There's an error in the code above as it doesn't take absolute values on each iteration. The above code will always return zero. (Mathematically, it's the difference between taking signed area or wedge product and the actual area http://en.wikipedia.org/wiki/Exterior_algebra.) Here's some alternate code.

def area(vertices):
    n = len(vertices) # of corners
    a = 0.0
    for i in range(n):
        j = (i + 1) % n
        a += abs(vertices[i][0] * vertices[j][1]-vertices[j][0] * vertices[i][1])
    result = a / 2.0
    return result
4
votes

a bit late here, but have you considered simply using sympy?

a simple code is :

from sympy import Polygon
a = Polygon((0, 0), (2, 0), (2, 2), (0, 2)).area
print(a)
4
votes

cv2.contourArea() in OpenCV gives an alternative method.

example:

points = np.array([[0,0],[10,0],[10,10],[0,10]])
area = cv2.contourArea(points)
print(area) # 100.0

The argument (points, in the above example) is a numpy array with dtype int, representing the vertices of a polygon: [[x1,y1],[x2,y2], ...]

3
votes

It's faster to use shapely.geometry.Polygon rather than to calculate yourself.

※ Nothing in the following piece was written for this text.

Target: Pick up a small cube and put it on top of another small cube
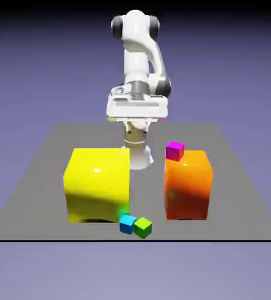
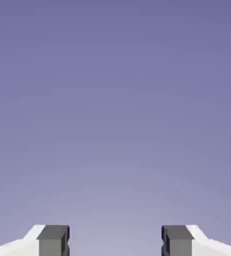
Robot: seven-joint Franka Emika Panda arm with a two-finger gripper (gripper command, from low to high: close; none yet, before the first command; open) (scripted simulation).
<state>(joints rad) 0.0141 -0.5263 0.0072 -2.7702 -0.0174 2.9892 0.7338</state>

from shapely.geometry import Polygon
import numpy as np
def PolyArea(x,y):
    return 0.5*np.abs(np.dot(x,np.roll(y,1))-np.dot(y,np.roll(x,1)))
coords = np.random.rand(6, 2)
x, y = coords[:, 0], coords[:, 1]

With those codes, and do %timeit

%timeit PolyArea(x,y)
46.4 µs ± 2.24 µs per loop (mean ± std. dev. of 7 runs, 10000 loops each)
%timeit Polygon(coords).area
20.2 µs ± 414 ns per loop (mean ± std. dev. of 7 runs, 100000 loops each)
2
votes

I compared every solutions offered here to Shapely's area method result, they had the right integer part but the decimal numbers differed. Only @Trenton's solution provided the the correct result.

Now improving on @Trenton's answer to process coordinates as a list of tuples, I came up with the following:

import numpy as np

def polygon_area(coords):
    # get x and y in vectors
    x = [point[0] for point in coords]
    y = [point[1] for point in coords]
    # shift coordinates
    x_ = x - np.mean(x)
    y_ = y - np.mean(y)
    # calculate area
    correction = x_[-1] * y_[0] - y_[-1] * x_[0]
    main_area = np.dot(x_[:-1], y_[1:]) - np.dot(y_[:-1], x_[1:])
    return 0.5 * np.abs(main_area + correction)

#### Example output
coords = [(385495.19520441635, 6466826.196947694), (385496.1951836388, 6466826.196947694), (385496.1951836388, 6466825.196929455), (385495.19520441635, 6466825.196929455), (385495.19520441635, 6466826.196947694)]

Shapely's area method:  0.9999974610685296
@Trenton's area method: 0.9999974610685296
1
votes

This is much simpler, for regular polygons:

import math

def area_polygon(n, s):
    return 0.25 * n * s**2 / math.tan(math.pi/n)

since the formula is ¼ n s2 / tan(π/n). Given the number of sides, n, and the length of each side, s

0
votes

Based on

https://www.mathsisfun.com/geometry/area-irregular-polygons.html

def _area_(coords):
    t=0
    for count in range(len(coords)-1):
        y = coords[count+1][1] + coords[count][1]
        x = coords[count+1][0] - coords[count][0]
        z = y * x
        t += z
    return abs(t/2.0)

a=[(5.09,5.8), (1.68,4.9), (1.48,1.38), (4.76,0.1), (7.0,2.83), (5.09,5.8)]
print _area_(a)

The trick is that the first coordinate should also be last.